ISSUE 4 May 27, 2004
WINTER SURVIVAL OF WINTER WHEAT IN 2003/2004
Based on the reports that I have received this spring, most winter wheat survived the winter quite well, even though conditions for winter wheat establishment were less than ideal last fall and temperatures quite severe during the winter. In most regions of the state good snow cover protected the crop during the coldest months of the winter. Nevertheless, this spring I have passed a number of fields where the winter wheat crop looked ragged. In all cases, these fields had little or no previous crop residue to aid in holding snow. Photo 1 is an example of poor winter survival of a winter wheat crop grown where there was limited previous crop residue.
Photo 1. Poor winter survival
in parts of a field associated with
little previous crop residue
There are a number of factors that affect winter wheat survival, including planting date, temperatures during the winter and early spring, variety, snow cover, fall growth, soil phosphorus levels, etc. In most years, the two most important and easily managed factors are variety and crop residue. I recently evaluated the winter survival of winter wheat varieties that I planted last fall in two location, one in 8 inch tall wheat stubble the other in soybean stubble. Table 1 summarizes the winter survival of selected varieties in these two locations.
|Table 1. Percent winter wheat survival of selected varieties grown near Casselton (soybean residue) and Lisbon (wheat residue) 2003/04 (ranked by highest average survival to lowest average survival).|
These data clearly demonstrate the importance of both variety and crop residue on winter survival. The varieties released by either North Dakota State University (Elkhorn, Jerry, Ransom and Roughrider) or Canadian institutions (CDC Raptor, CDC Falcon, McClintock, and Norstar) tended to be the most winter hardy. Varieties developed for Nebraska (Arapahoe, Goodstreak, Harry, Jagalene, Millennium, Nekota, Nuplains, Wesley, and Wahoo), tended to be the least hardy and those developed in Montana and South Dakota, were somewhat intermediate. Winter survival, moreover, averaged 14% greater in Lisbon where the plots were planted in wheat stubble than in Casselton, where soybean was the previous crop. Photo 2 illustrates the difference in winter survival of two varieties in Casselton in 2004.
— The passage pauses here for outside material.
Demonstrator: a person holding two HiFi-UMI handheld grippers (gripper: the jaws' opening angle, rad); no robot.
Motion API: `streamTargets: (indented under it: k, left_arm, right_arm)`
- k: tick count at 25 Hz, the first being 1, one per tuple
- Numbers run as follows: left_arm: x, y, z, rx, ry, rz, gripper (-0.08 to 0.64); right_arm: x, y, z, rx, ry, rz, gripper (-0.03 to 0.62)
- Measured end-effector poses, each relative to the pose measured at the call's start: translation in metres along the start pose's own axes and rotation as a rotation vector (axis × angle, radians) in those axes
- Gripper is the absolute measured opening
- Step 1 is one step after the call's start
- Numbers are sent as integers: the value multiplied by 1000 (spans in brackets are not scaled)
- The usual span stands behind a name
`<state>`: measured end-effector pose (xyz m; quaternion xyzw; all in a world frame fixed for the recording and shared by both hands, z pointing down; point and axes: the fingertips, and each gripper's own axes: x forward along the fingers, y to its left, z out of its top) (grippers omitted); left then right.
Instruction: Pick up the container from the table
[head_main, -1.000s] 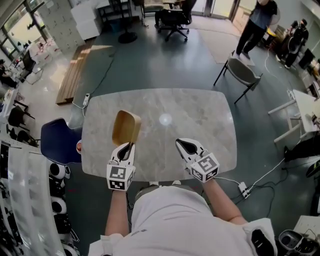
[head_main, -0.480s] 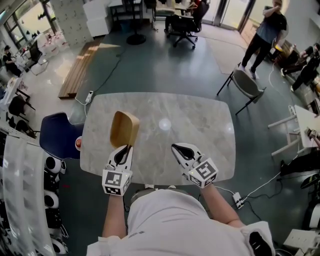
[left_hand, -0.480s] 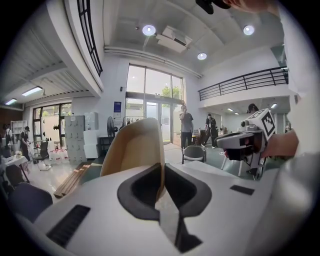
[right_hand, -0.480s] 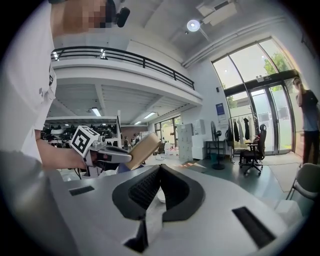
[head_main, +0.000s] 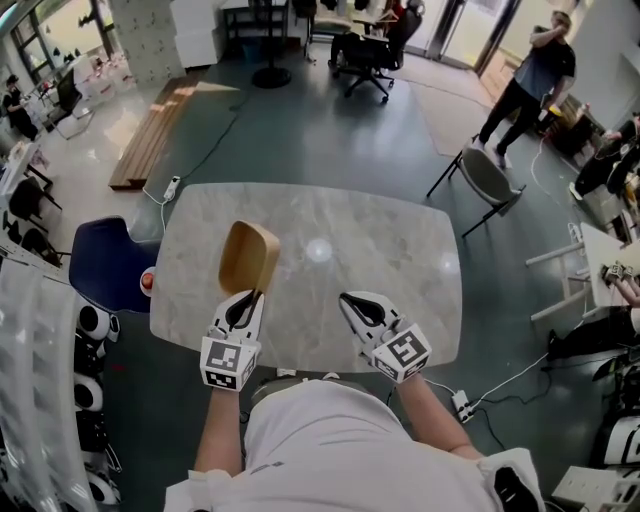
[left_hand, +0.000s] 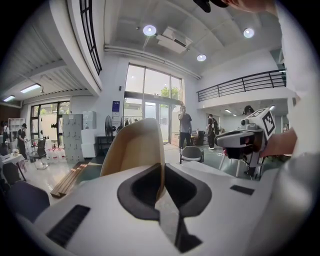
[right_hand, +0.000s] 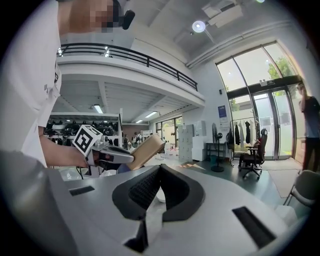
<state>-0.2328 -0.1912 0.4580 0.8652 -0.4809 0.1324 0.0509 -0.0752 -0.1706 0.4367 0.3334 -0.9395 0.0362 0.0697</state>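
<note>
The left hand-held gripper (left_hand: 162, 169) is clenched on the near rim of the light-brown, shallow wooden container with rounded corners (head_main: 248, 258). In the left gripper view the thin wall of the container stands upright between the two dark pads, and they press it from both sides. From this grip the container goes straight forward, away from the person. Its long axis follows the line of the jaws, towards the far edge of the pale marble-patterned bench (head_main: 390, 240).

The container is over the left near part of the bench. It is turned on its side, with the hollow facing to the right. I judge that it is already raised off the bench top, because the right gripper view shows it in the air against the room.

The right hand-held gripper (right_hand: 159, 172) has its jaws together with nothing between them. It hangs over the near edge of the bench, right of the container and well apart from it. So the left hand alone carries the container, and any further lift turns on this one rim grip.
</note>
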Motion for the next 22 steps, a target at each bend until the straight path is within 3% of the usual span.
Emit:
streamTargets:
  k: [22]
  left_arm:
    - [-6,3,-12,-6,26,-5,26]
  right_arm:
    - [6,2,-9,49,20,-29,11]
Photo 2. Winter survival of a non-winter
hardy (left) and winter hardy (right)
varieties in 2004.
Winter wheat has the capacity to tiller heavily and fill in if stands are sub-optimal. Currently, we recommend that you consider planting a spring crop if your winter wheat stands fall below 5-11plants/ft2 . (That compares to 8-14 plants/ft2 for spring wheat).
If you are planning on planting winter wheat this fall, make sure you select a winter hardy variety and if possible, plant your winter wheat following a crop with sufficient residue to catch and hold at least 2 inches of snow.
ENVIRONMENTAL EFFECTS ON EARLY DEVELOPMENT OF SMALL GRAINS IN ND 2004
There has truly been a "mixed bag" of weather in North Dakota this spring. In the southwest there are concerns about drought while in the northeast plantings have been delayed because of too much rain. Freezing and below average temperatures during the last two weeks have rounded out the weather for the start of the 2004 growing season. How has this weather impacted small grain development?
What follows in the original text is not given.